** Your instructions **
Wherever the string "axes" turns up in the data, copy the whole line.

Segment Start: Dataset section

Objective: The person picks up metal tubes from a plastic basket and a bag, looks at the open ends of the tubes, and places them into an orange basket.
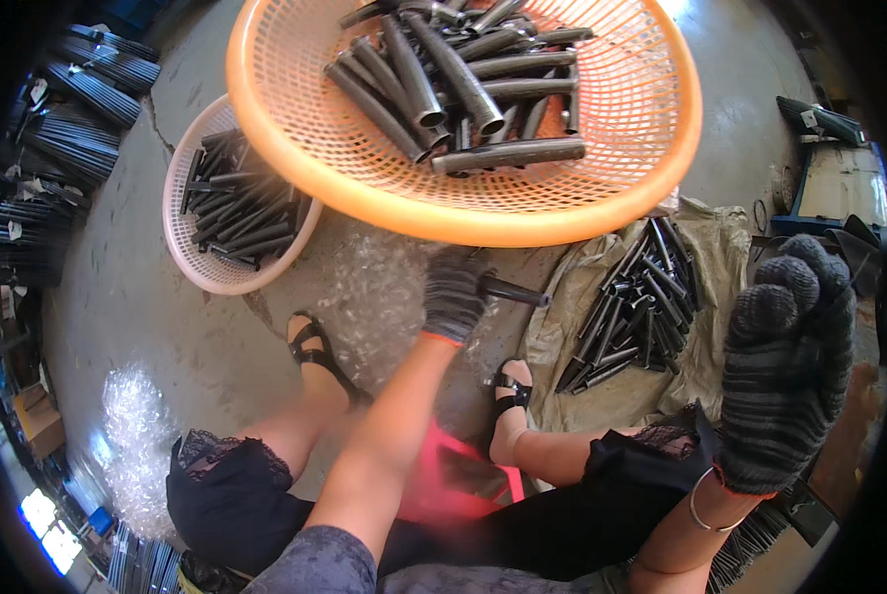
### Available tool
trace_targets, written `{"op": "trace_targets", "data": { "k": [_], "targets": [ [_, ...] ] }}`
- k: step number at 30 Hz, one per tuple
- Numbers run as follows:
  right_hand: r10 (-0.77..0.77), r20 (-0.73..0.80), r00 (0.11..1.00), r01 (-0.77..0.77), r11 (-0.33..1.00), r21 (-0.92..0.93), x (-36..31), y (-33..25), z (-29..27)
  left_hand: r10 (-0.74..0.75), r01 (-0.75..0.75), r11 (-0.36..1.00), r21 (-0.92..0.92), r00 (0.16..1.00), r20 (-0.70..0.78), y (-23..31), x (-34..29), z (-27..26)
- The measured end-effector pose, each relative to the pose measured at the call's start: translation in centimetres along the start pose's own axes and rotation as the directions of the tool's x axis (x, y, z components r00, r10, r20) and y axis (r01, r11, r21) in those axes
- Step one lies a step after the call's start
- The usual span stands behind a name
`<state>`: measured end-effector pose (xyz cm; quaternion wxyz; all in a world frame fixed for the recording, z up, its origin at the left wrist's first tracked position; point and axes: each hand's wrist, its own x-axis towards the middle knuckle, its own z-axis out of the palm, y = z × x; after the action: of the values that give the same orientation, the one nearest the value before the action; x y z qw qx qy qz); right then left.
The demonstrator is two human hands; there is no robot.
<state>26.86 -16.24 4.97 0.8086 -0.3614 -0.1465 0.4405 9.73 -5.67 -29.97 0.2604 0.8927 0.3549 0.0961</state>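
My left hand [453, 295], in a grey and black striped knit glove with an orange cuff, is closed around a short dark metal tube [516, 290], just below the near rim of an orange basket. The tube's free end points right. Raised close at the right is my right hand [788, 366], in a matching glove, its fingers upward and loosely bent; nothing shows in it. Several dark tubes [508, 155] lie in the large orange basket [463, 225]. Between my hands a pile of similar tubes [651, 297] rests on a tan woven sack [726, 252].
A pale pink basket [174, 213] of dark tubes stands on the floor at left. Clear plastic wrap [137, 445] lies nearer me. Bundled long rods [77, 139] line the left edge. A red stool [453, 475] is between my legs. A blue-edged bench [839, 188] stands far right.
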Motion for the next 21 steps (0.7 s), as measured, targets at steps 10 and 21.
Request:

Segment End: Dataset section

** Answer space **
- The measured end-effector pose, each relative to the pose measured at the call's start: translation in centimetres along the start pose's own axes and rotation as the directions of the tool's x axis (x, y, z components r00, r10, r20) and y axis (r01, r11, r21) in those axes
`<state>`: measured end-effector pose (xyz cm; quaternion wxyz; all in a world frame fixed for the recording, z up, its origin at the left wrist's first tracked position; point and axes: each hand's wrist, its own x-axis towards the middle knuckle, its own z-axis out of the palm, y = z × x; after the action: of the values that give the same orientation, the one nearest the value before the action; x y z qw qx qy qz); right then left.

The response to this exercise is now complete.